2. Creo que nos encontramos con una de las palabras más duras de Jesús: cargar con la propia cruz, es decir, pegarse al sufrimiento, como algo connatural con la salvación del alma… (ver mi artículo «Niégate a ti mismo» en el n.º 42 de la revista Buenanueva (sept.-oct. 2013), págs. 62-67). Digamos enseguida que el sufrimiento, la cruz, no tiene valor alguno en sí mismo (de la misma manera que la pobreza, por ejemplo, es una desgracia): Jesucristo no era un estoico y mucho menos un masoquista. Solamente la cruz, aceptada libremente por amor, redime (del mismo modo que la pobreza por el reino de los cielos es una bienaventuranza). Dios es Amor, no es sacrificio; y el amor, si es verdadero, convierte el madero de la cruz en lecho de amor; mientras que el mero sacrificio (el estoico) no conduce al amor: «Si entregara mi cuerpo a las llamas, pero no tengo amor, de nada me serviría» (1 Cor 13,3). Palabra dura hemos dicho, que, a su vez, está en el contexto de haber llamado «Satanás» al propio Pedro, por haber anunciado que él iba a morir en Jerusalén y Pedro (¡machote él!) quiso disuadirlo. Jesús no se anduvo con contemplaciones y no se mordió los labios: me abrazaré con la cruz —que no deja de ser un misterio—, cuyo camino llevará luego a la resurrección; lo demás son apaños, tontas (o sutiles) componendas y, en el fondo, puras bagatelas.
3. «¿De qué le sirve a un hombre ganar el mundo entero y perder su alma?». Hoy, más que ayer, hay un impulso acelerador hacia delante en nuestra civilización: toda nuestra cultura, la ciencia y la técnica, la medicina, la microbiología, la astrofísica, la nanotecnología, los superordenadores, la robotización y la automatización, las redes neuronales, etc. están corriendo a marchas forzadas para conquistar el mundo, y es que, como decía el castizo, «las ciencias avanzan que es una barbaridad». Pero lo cierto es que en esta carrera se agota todo el deseo del ser humano si se fija como horizonte primordial, único y definitivo esa conquista ideal, tapándose los ojos ante lo que haya encima de ese horizonte. ¡Pobre tal hombre!, reducido así a la inmanencia de su propio ser caduco y finito, ahogando el irreprimible grito de ansias de infinitud de su corazón.
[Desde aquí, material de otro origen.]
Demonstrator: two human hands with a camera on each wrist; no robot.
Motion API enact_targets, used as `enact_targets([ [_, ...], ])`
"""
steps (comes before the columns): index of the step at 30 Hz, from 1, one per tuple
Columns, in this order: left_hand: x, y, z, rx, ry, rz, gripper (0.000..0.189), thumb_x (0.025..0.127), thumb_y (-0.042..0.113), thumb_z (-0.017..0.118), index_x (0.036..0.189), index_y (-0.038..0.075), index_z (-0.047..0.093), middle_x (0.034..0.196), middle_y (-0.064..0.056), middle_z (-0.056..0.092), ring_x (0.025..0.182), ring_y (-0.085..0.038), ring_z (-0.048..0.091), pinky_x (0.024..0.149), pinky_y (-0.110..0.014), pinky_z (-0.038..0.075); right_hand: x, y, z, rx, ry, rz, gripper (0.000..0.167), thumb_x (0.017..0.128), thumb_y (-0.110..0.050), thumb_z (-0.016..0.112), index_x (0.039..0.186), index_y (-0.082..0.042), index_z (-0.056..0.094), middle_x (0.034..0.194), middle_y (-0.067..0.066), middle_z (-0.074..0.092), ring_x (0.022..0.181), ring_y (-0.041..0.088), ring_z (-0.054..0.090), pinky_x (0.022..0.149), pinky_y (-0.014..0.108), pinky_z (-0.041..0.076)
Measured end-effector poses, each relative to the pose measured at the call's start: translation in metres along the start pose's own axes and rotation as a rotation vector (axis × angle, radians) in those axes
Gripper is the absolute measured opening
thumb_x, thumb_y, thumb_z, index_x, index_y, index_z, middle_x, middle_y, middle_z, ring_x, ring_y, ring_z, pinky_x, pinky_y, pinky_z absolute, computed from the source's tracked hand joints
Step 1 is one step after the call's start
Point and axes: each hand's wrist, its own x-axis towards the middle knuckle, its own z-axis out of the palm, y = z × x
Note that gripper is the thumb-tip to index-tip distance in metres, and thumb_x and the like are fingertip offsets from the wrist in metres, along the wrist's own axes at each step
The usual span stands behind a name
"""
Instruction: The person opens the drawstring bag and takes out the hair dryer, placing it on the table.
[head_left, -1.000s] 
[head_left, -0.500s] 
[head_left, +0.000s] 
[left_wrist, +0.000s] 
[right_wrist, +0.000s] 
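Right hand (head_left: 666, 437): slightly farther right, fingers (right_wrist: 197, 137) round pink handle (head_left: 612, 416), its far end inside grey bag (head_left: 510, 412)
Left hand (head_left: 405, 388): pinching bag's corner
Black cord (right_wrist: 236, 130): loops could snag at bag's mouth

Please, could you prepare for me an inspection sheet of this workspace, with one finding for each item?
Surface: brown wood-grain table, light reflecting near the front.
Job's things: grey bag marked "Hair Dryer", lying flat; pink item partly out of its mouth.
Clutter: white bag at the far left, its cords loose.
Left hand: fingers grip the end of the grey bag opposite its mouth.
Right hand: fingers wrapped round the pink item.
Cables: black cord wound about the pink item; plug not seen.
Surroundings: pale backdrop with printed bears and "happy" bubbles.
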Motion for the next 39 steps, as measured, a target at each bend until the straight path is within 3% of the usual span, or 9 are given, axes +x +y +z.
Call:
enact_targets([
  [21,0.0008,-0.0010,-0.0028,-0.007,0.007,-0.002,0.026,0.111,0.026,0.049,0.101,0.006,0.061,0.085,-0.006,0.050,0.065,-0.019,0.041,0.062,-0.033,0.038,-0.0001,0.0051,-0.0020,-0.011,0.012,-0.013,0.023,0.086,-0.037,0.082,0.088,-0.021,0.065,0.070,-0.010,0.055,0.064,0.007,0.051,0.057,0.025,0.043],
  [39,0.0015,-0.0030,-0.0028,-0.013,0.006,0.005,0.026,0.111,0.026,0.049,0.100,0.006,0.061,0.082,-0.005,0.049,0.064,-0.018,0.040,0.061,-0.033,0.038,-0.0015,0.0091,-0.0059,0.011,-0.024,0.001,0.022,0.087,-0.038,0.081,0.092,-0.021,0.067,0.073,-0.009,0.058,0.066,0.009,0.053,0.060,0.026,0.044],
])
El «tener» ha cedido y sucumbido al «ser», un «tener», por lo demás perpetuamente insaciable. Así es como se pierde al alma, o sea, la vida, el ser persona, la dignidad de hijos de Dios, llamados a resucitar con su propio cuerpo para toda una eternidad, más allá del tiempo y de la muerte.
4. Jesús califica a aquella (hoy esta) generación de «adúltera y pecadora». Ya se la había tomado el Señor contra su generación, porque, después de haber visto que con siete panes había dado de comer a «unos cuatro mil» (ver Mc 8,1-10), encima los fariseos le pedían un signo: ¿es que estaban ciegos o se lo hacían? El término original griego (mojalís, adúltera) está bien traducido, porque adúltera hace relación claramente a una infidelidad concreta en el ámbito sexual o, figuradamente —como recuerdan los profetas Isaías, Amós, pero ver como resumen el capítulo 16 de Ezequiel—, en el ámbito de la idolatría religiosa. Pienso que se debe hacer énfasis en infiel, en cuanto está relacionado con las exigencias que está proponiendo Jesús para creer en su persona y en su obra. Infiel, en sentido literal, es el que no tiene fe —porque nunca la ha tenido o porque la ha perdido—; pero en este contexto de Marcos es el que no quiere tener fe en Jesús, después de verlo y oírlo, como era el caso de los escribas, fariseos y ancianos.
5. No me resisto a un breve comentario al versículo 9,1: «Algunos de los aquí presentes no morirán sin haber visto llegar el reino de Dios en toda su potencia»: ¿Quiénes son esos tales? Pedro, Santiago y Juan, que, «seis días más tarde» contemplarán la transfiguración de Jesús en «un monte alto», como anticipo de la resurrección. ¿Y por qué seis días? Podían haber sido cuatro, o nueve, doce… Es una evocación de los seis días de la creación, que se verán culminados en la consumación final con la resurrección de los muertos y en la entrada en el reino del Padre…, precisamente por haber seguido a Jesús cargando con la propia cruz.